Output the data below exactly, without images.

PROVIDED DATA START

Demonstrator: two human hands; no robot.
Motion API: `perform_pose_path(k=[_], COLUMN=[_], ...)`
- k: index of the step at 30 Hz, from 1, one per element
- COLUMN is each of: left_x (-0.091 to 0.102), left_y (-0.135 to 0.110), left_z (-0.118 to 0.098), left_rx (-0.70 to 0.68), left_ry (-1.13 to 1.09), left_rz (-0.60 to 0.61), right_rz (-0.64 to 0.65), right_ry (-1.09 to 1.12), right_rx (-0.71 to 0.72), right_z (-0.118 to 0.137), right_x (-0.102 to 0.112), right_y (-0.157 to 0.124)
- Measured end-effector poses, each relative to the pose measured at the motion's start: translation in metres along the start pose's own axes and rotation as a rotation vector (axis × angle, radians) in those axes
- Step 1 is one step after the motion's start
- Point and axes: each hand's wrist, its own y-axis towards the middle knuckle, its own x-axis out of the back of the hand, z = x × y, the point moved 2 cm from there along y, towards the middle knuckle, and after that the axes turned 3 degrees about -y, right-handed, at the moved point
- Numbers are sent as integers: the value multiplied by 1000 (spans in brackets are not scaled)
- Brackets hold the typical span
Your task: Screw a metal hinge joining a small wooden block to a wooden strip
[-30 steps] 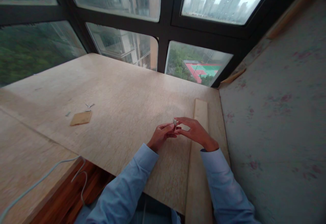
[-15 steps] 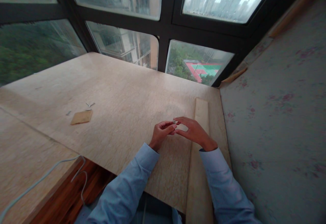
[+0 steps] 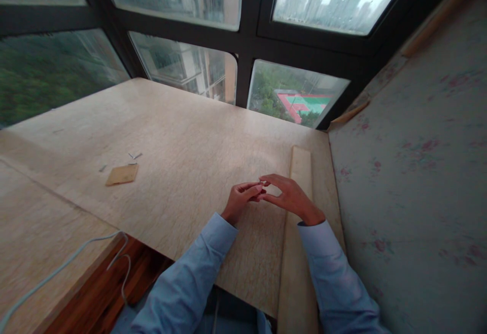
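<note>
Above the stone-patterned tabletop, my left hand (image 3: 240, 200) is closed in a pinch, thumb against fingers. What it holds is tiny and mostly covered by the fingertips; I cannot make out its kind. My right hand (image 3: 291, 197) curves in from the other side, thumb and forefinger bent in a C shape, with their tips meeting the left fingertips around the same spot. Off to the left lie a tan square piece (image 3: 122, 175), flat on the surface, and several thin metal bits (image 3: 134, 156) that look like screws or nails.
A long pale board (image 3: 300, 172) lies along the right side under my right wrist, near the flowered wall (image 3: 403, 192). Dark-framed windows border the tabletop (image 3: 190, 136) at the back. A light cable (image 3: 68, 260) runs over the lower left edge, above reddish wood (image 3: 102, 288).
My fingers have shifted slightly. A small metallic glint that showed between the fingertips is now almost hidden. Everything on the tabletop stays in place.
</note>
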Motion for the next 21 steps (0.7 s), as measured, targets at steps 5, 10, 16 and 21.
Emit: perform_pose_path(k=[5, 10, 16, 21], left_x=[1, 2, 2, 3], left_y=[0, -1, -1, 0], left_z=[1, 1, 0, -1], left_rx=[42, 63, 81, 70], left_ry=[-61, -117, -144, -169], left_rz=[41, 80, 96, 78], right_rz=[-7, -10, -10, -21], right_ry=[2, 38, 46, 56], right_rx=[9, 13, 11, 1], right_z=[-1, 2, 2, -2], right_x=[0, 2, 3, 1], right_y=[-1, 0, 0, -2])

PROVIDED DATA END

**TASK SOLUTION**
Demonstrator: two human hands; no robot.
Motion API: `perform_pose_path(k=[_], COLUMN=[_], ...)`
- k: index of the step at 30 Hz, from 1, one per element
- COLUMN is each of: left_x (-0.091 to 0.102), left_y (-0.135 to 0.110), left_z (-0.118 to 0.098), left_rx (-0.70 to 0.68), left_ry (-1.13 to 1.09), left_rz (-0.60 to 0.61), right_rz (-0.64 to 0.65), right_ry (-1.09 to 1.12), right_rx (-0.71 to 0.72), right_z (-0.118 to 0.137), right_x (-0.102 to 0.112), right_y (-0.157 to 0.124)
- Measured end-effector poses, each relative to the pose measured at the motion's start: translation in metres along the start pose's own axes and rotation as a rotation vector (axis × angle, radians) in those axes
- Step 1 is one step after the motion's start
- Point and axes: each hand's wrist, its own y-axis towards the middle knuckle, its own x-axis out of the back of the hand, z = x × y, the point moved 2 cm from there along y, towards the middle knuckle, and after that the axes turned 3 degrees about -y, right-handed, at the moved point
- Numbers are sent as integers: the value multiplied by 1000 (spans in brackets are not scaled)
- Brackets hold the typical span
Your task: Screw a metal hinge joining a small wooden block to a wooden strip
[-30 steps] 
[-15 steps] 
[+0 steps] 
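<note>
Above the stone-patterned tabletop, my left hand (image 3: 240, 200) is closed in a pinch, thumb against fingers. What it holds is tiny and mostly covered by the fingertips; I cannot make out its kind. My right hand (image 3: 291, 197) curves in from the other side, thumb and forefinger bent in a C shape, with their tips meeting the left fingertips around the same spot. Off to the left lie a tan square piece (image 3: 122, 175), flat on the surface, and several thin metal bits (image 3: 134, 156) that look like screws or nails.
A long pale board (image 3: 300, 172) lies along the right side under my right wrist, near the flowered wall (image 3: 403, 192). Dark-framed windows border the tabletop (image 3: 190, 136) at the back. A light cable (image 3: 68, 260) runs over the lower left edge, above reddish wood (image 3: 102, 288).
My fingers have shifted slightly. A small metallic glint that showed between the fingertips is now almost hidden. Everything on the tabletop stays in place.
</note>
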Motion for the next 21 steps (0.7 s), as measured, targets at steps 5, 10, 16 and 21.
Emit: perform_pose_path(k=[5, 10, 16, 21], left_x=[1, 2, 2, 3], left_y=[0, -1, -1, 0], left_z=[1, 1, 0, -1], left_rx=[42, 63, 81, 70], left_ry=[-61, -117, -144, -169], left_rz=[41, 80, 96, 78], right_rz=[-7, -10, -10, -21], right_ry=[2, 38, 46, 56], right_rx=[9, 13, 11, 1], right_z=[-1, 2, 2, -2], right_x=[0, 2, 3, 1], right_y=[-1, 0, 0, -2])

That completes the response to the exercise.